I am trying to find all tuples related to a string, not just matched to it. Here is what I made:

from itertools import chain

data = [('A','B'),('B','C'),('B','D'),('B','F'),('F','W'),('W','H'),('G','Z')]
init = 'A'

filtered_init = [item for item in data if item[0] == init or item[1] == init]
elements = list(dict.fromkeys([ i for i in chain(*filtered_init)]))
elements.remove(init)

dat = []
for i in elements:
    sync = [item for item in data if item[0] == i or item[1] == i]
    dat.append(sync)

print(dat)

The result is:

[('A', 'B'), ('B', 'C'), ('B', 'D'), ('B', 'F')]

However, it only contains A-B-related level. What I want to find is all tuples related to init string as described in the picture below:

In other words, [('A','B'),('B','C'),('B','D'),('B','F'),('F','W'),('W','H')] It is to find all edges reachable to init. How can I get them?

Your problem is to find the connected component of init in an undirected graph defined by an edge list data structure.

This data structure is not very convenient to use for this problem, so the first step is to transform it into an adjacency list. From there, we can apply any standard graph traversal algorithm, such as depth first search. Once we're done, we can transform the result back into the edge list format you want for your output.

from collections import defaultdict

def find_connected_component(edge_list, start):
    # convert to adjacency list
    edges = defaultdict(list)
    for a, b in edge_list:
        edges[a].append(b)
        edges[b].append(a)

    # depth-first search
    stack = [start]
    seen = set()

    while stack:
        node = stack.pop()
        if node not in seen:
            seen.add(node)
            stack.extend(edges[node])

    # convert back to edge list
    return [ edge for edge in edge_list if edge[0] in seen ]

Usage:

>>> find_connected_component(data, init)
[('A', 'B'), ('B', 'C'), ('B', 'D'), ('B', 'F'), ('F', 'W'), ('W', 'H')]

For more efficient, you might use DSU. This solution works O(N)

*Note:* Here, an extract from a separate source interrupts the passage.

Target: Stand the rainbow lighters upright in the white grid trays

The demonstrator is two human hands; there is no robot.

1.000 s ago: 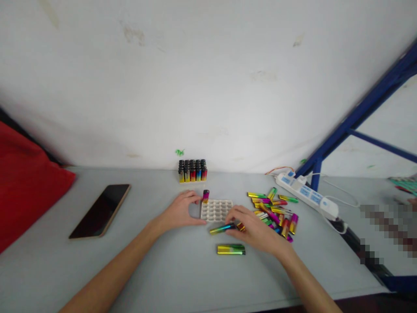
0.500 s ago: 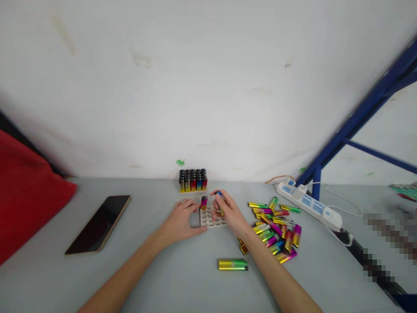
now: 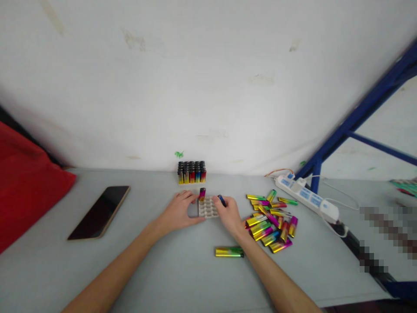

from functools import reduce
import random

parent = dict()
init = 'A'
data = [('A','B'),('B','C'),('B','D'),('B','F'),('F','W'),('W','H'),('G','Z')]

def make_set(v):
    parent[v] = v

def find_set(v):
    if v == parent[v]:
        return v
    parent[v] = find_set(parent[v])
    return parent[v]

def union_sets(a, b):
    a, b = map(find_set, [a, b])
    if a != b:
        if random.randint(0, 1):
            a, b = b, a
        parent[b] = a;

elements = set(reduce(lambda x, y: x+y, data))

for v in elements:
    parent[v] = v

for u, v in data:
    union_sets(u, v)

init_set = find_set(init)
edges_in_answer = [e for e in data if find_set(e[0]) == init_set]
print(edges_in_answer)

Output: [('A', 'B'), ('B', 'C'), ('B', 'D'), ('B', 'F'), ('F', 'W'), ('W', 'H')]

A very naive solution, might not be efficient for complicated trees.

data = [('A', 'B'), ('B', 'C'), ('B', 'D'), ('B', 'F'),
        ('F', 'W'), ('W', 'H'), ('G', 'Z')]
init = ['A']
result = []
while init:
    initNEW = init.copy()
    init = []
    new = 0
    for edge in data:
        for vertex in initNEW:
            if edge[0] == vertex:
                result.append(edge)
                init.append(edge[1])
                new += 1
    for i in range(len(result) - new, len(result)):
        data.remove(result[i])
print(result)
# [('A', 'B'), ('B', 'C'), ('B', 'D'), ('B', 'F'), ('F', 'W'), ('W', 'H')]